# TASK PROMPT
Beginning at the line that contains "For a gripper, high", reproduce the entries below exactly, ending with the line that contains "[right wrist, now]". Omit each picture.

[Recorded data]
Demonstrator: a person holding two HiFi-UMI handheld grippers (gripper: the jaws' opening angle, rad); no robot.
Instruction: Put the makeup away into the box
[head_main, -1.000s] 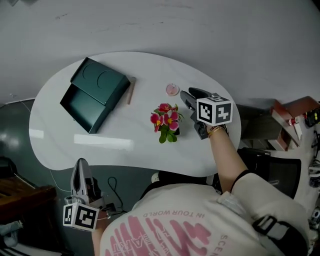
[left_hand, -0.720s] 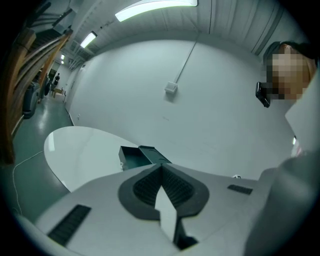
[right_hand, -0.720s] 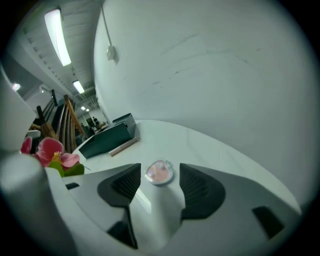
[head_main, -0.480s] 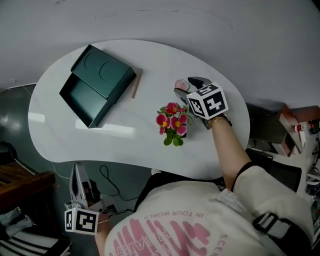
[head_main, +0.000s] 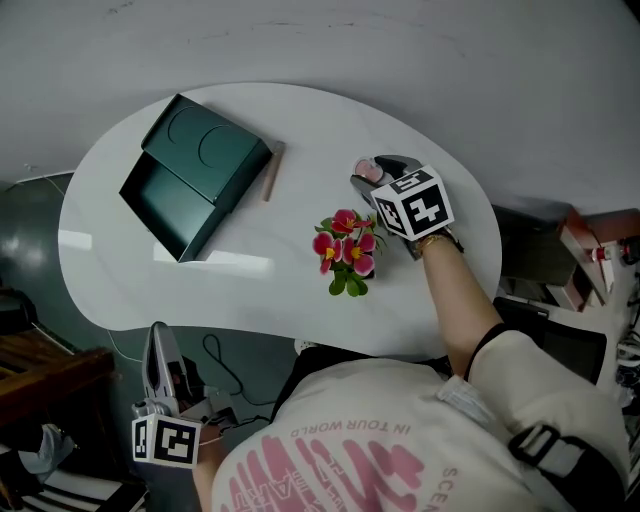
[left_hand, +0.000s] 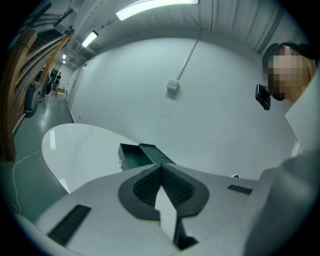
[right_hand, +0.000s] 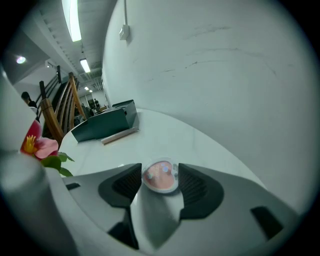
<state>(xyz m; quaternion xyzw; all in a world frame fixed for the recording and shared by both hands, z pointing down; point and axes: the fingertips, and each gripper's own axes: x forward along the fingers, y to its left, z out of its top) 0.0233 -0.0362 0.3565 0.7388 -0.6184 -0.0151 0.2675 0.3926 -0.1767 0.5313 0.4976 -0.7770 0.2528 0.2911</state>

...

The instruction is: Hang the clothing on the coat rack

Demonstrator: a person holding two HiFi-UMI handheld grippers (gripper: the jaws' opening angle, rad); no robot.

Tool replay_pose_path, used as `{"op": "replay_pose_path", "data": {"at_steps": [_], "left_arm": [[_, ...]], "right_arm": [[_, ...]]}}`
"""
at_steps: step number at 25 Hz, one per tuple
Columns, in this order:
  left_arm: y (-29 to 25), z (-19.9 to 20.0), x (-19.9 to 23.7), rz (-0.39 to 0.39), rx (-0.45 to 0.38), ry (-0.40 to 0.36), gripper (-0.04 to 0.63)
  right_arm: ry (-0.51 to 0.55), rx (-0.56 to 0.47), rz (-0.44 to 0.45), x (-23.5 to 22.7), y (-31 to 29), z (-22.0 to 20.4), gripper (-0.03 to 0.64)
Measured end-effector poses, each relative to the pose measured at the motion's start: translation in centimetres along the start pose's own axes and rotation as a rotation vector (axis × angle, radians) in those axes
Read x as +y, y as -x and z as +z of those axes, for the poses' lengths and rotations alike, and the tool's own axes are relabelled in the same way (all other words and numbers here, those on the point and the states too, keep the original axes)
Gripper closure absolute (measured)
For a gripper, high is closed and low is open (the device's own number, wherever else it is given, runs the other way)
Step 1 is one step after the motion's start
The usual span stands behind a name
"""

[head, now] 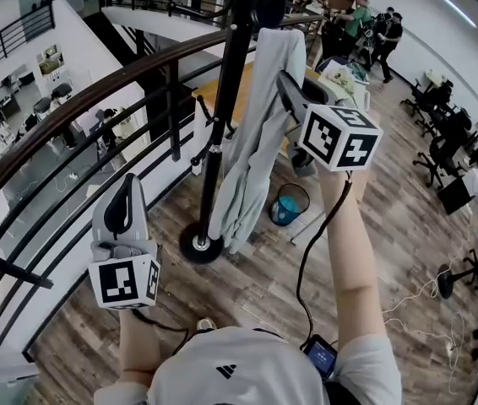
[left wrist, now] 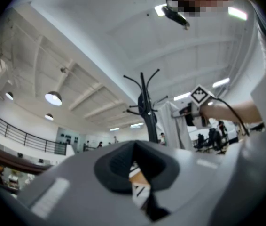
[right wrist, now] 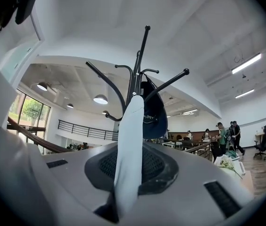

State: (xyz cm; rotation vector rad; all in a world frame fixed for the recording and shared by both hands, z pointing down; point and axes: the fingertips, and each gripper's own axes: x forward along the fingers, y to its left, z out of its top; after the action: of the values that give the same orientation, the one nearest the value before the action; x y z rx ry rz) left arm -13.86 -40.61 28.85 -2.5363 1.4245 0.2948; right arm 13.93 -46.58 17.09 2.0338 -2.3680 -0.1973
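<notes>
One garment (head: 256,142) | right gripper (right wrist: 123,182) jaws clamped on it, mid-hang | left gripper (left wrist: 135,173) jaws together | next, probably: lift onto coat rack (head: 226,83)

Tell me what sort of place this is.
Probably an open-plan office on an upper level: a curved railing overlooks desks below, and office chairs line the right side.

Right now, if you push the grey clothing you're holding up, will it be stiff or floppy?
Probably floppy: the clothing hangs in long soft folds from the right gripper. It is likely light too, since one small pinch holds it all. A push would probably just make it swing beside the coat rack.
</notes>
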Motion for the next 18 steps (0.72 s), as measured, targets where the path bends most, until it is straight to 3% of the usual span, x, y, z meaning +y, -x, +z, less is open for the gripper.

# ANSWER SPACE
For a gripper, high is closed and low is open (the device's own number, wherever else it is given, runs the other way)
Step 1 is one step after the motion's start
The usual span stands behind a name
"""

[head, now] 
[left wrist, now] 
[right wrist, now] 

There's nothing else to the answer.